◆ PROBLEM TO WORK ON
Please transcribe exactly, and only, the lines of the data below between the line holding "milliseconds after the" and the line holding "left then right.", inclusive.
*** DATASET Section Begins ***
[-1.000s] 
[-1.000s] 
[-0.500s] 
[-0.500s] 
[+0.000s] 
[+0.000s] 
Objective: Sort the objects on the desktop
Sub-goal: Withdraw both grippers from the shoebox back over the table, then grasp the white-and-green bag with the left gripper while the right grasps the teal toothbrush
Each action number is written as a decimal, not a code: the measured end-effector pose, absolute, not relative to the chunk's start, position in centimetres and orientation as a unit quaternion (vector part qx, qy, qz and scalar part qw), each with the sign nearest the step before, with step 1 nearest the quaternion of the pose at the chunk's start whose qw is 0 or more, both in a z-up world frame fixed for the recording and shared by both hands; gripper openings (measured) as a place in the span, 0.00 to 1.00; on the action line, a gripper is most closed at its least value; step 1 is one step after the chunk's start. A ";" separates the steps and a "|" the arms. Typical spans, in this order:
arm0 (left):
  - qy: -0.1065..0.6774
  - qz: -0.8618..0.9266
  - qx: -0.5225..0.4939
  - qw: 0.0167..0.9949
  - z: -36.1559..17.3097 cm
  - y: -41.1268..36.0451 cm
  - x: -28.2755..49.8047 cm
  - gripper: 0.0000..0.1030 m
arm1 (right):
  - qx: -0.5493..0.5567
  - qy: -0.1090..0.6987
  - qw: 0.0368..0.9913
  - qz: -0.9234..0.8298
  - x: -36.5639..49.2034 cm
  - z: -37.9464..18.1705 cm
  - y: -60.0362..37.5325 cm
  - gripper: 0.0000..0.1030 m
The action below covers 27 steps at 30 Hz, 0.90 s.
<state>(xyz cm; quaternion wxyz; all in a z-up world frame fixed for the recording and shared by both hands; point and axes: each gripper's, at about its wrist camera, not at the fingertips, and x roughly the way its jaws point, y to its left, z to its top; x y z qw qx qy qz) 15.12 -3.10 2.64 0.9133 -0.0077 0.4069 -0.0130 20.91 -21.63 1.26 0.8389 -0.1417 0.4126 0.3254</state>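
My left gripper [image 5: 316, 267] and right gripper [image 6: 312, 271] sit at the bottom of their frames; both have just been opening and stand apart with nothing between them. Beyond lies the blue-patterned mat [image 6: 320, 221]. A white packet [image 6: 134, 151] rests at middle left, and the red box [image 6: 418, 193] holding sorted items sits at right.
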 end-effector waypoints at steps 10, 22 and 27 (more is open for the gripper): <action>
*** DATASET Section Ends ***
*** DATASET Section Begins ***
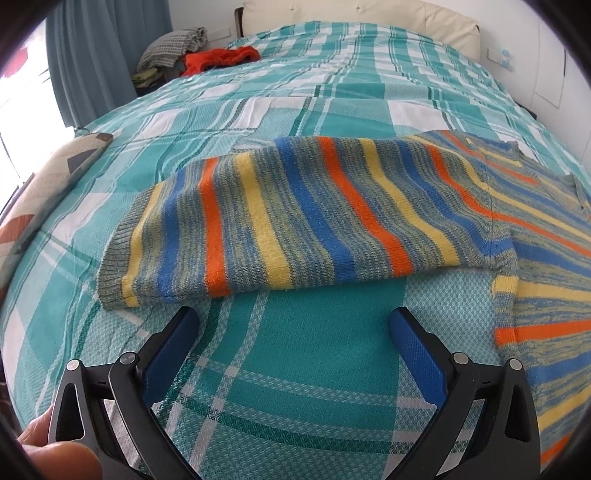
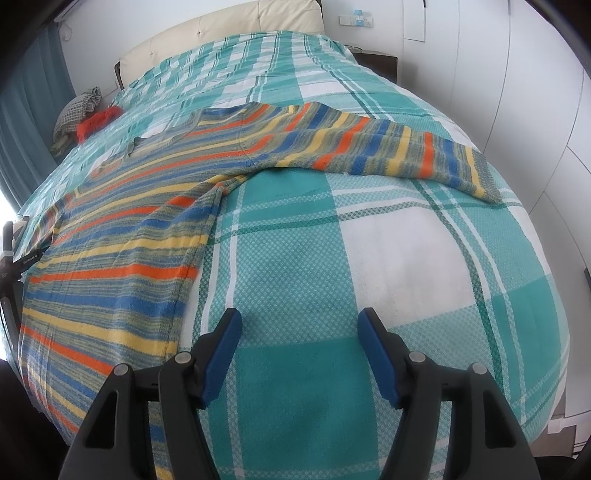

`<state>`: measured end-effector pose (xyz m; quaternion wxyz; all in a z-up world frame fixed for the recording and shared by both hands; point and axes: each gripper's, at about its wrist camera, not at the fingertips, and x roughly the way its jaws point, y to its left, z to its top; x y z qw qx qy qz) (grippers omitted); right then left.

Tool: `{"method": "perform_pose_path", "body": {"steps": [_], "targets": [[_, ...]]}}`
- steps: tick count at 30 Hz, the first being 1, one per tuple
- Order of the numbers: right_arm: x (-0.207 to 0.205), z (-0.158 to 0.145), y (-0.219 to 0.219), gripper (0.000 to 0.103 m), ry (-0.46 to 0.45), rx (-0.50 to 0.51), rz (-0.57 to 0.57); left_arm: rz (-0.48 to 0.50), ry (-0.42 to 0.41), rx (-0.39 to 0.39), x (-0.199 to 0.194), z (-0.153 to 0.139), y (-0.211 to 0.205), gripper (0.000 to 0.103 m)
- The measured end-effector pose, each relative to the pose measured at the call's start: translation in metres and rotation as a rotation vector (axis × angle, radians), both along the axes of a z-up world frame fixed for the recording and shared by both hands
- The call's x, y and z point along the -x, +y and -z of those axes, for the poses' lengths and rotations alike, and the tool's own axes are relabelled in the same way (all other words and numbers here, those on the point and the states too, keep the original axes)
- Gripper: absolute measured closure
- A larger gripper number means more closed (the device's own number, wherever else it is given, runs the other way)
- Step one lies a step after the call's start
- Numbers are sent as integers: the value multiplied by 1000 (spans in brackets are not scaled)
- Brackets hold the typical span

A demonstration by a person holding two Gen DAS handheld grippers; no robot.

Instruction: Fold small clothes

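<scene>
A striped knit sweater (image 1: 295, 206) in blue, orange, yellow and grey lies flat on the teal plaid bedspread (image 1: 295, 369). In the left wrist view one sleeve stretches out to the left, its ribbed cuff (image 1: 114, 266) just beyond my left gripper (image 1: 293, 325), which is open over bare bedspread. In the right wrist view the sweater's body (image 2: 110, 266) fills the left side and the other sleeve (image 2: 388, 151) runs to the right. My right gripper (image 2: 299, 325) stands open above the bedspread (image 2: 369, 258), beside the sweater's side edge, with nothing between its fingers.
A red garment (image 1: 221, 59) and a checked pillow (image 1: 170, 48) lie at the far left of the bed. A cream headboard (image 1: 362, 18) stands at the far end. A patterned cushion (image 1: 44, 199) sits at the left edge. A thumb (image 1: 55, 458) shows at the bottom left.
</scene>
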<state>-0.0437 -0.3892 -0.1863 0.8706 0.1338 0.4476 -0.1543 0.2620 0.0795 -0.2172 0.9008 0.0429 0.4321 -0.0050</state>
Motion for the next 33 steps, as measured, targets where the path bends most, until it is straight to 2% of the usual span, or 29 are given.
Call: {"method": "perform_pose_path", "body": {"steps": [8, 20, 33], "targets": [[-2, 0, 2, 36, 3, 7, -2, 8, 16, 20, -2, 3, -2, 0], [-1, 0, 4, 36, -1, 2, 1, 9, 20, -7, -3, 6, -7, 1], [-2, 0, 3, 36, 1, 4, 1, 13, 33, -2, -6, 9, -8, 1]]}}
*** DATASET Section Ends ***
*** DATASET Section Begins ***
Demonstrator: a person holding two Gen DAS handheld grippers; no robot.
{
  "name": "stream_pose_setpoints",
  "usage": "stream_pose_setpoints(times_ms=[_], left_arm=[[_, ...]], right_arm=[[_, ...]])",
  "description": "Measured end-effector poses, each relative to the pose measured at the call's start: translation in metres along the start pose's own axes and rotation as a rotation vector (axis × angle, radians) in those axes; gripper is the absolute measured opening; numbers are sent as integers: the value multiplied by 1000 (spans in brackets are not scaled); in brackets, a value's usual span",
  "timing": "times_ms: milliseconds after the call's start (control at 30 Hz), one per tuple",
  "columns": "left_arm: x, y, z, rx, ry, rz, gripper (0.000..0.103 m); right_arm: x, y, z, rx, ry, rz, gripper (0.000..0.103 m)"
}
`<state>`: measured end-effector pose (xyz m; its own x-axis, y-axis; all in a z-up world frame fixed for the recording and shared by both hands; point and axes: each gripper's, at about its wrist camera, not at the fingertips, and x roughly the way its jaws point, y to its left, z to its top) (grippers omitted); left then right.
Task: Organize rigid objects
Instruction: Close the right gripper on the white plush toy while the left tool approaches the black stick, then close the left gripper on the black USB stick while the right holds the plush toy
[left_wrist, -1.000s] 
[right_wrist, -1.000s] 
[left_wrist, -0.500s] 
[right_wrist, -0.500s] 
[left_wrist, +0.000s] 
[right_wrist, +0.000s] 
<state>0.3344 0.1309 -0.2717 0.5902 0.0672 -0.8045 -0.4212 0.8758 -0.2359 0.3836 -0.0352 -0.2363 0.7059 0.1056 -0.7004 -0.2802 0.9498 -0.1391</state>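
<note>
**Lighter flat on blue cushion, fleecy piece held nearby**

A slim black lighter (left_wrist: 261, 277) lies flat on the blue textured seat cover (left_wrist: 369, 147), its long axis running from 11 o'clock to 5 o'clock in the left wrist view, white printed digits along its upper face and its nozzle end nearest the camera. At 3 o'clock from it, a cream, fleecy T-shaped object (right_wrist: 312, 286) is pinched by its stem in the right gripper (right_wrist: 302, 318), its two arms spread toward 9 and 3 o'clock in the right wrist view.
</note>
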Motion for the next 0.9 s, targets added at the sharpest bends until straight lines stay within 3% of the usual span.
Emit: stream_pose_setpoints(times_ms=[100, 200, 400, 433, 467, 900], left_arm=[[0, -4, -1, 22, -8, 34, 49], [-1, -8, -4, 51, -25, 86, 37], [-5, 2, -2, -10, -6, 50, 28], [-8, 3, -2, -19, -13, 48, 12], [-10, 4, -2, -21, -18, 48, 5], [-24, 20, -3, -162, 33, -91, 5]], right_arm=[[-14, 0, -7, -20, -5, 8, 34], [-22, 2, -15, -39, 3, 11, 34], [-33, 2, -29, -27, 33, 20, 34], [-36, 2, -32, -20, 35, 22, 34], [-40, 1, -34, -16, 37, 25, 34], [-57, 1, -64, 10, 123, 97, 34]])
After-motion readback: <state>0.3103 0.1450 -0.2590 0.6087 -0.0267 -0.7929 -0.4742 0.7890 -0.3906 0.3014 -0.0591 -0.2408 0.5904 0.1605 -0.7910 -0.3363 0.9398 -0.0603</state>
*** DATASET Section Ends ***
◆ WRITTEN RESPONSE
  "timing": "times_ms: milliseconds after the call's start (control at 30 Hz), one per tuple",
  "columns": "left_arm: x, y, z, rx, ry, rz, gripper (0.000..0.103 m); right_arm: x, y, z, rx, ry, rz, gripper (0.000..0.103 m)"
}
`<state>`: measured end-effector pose (xyz m; its own x-axis, y-axis; all in a z-up world frame fixed for the recording and shared by both hands; point and axes: each gripper's, at about its wrist camera, not at the fingertips, and x roughly the way its jaws point, y to its left, z to its top) (grippers omitted); left then right.

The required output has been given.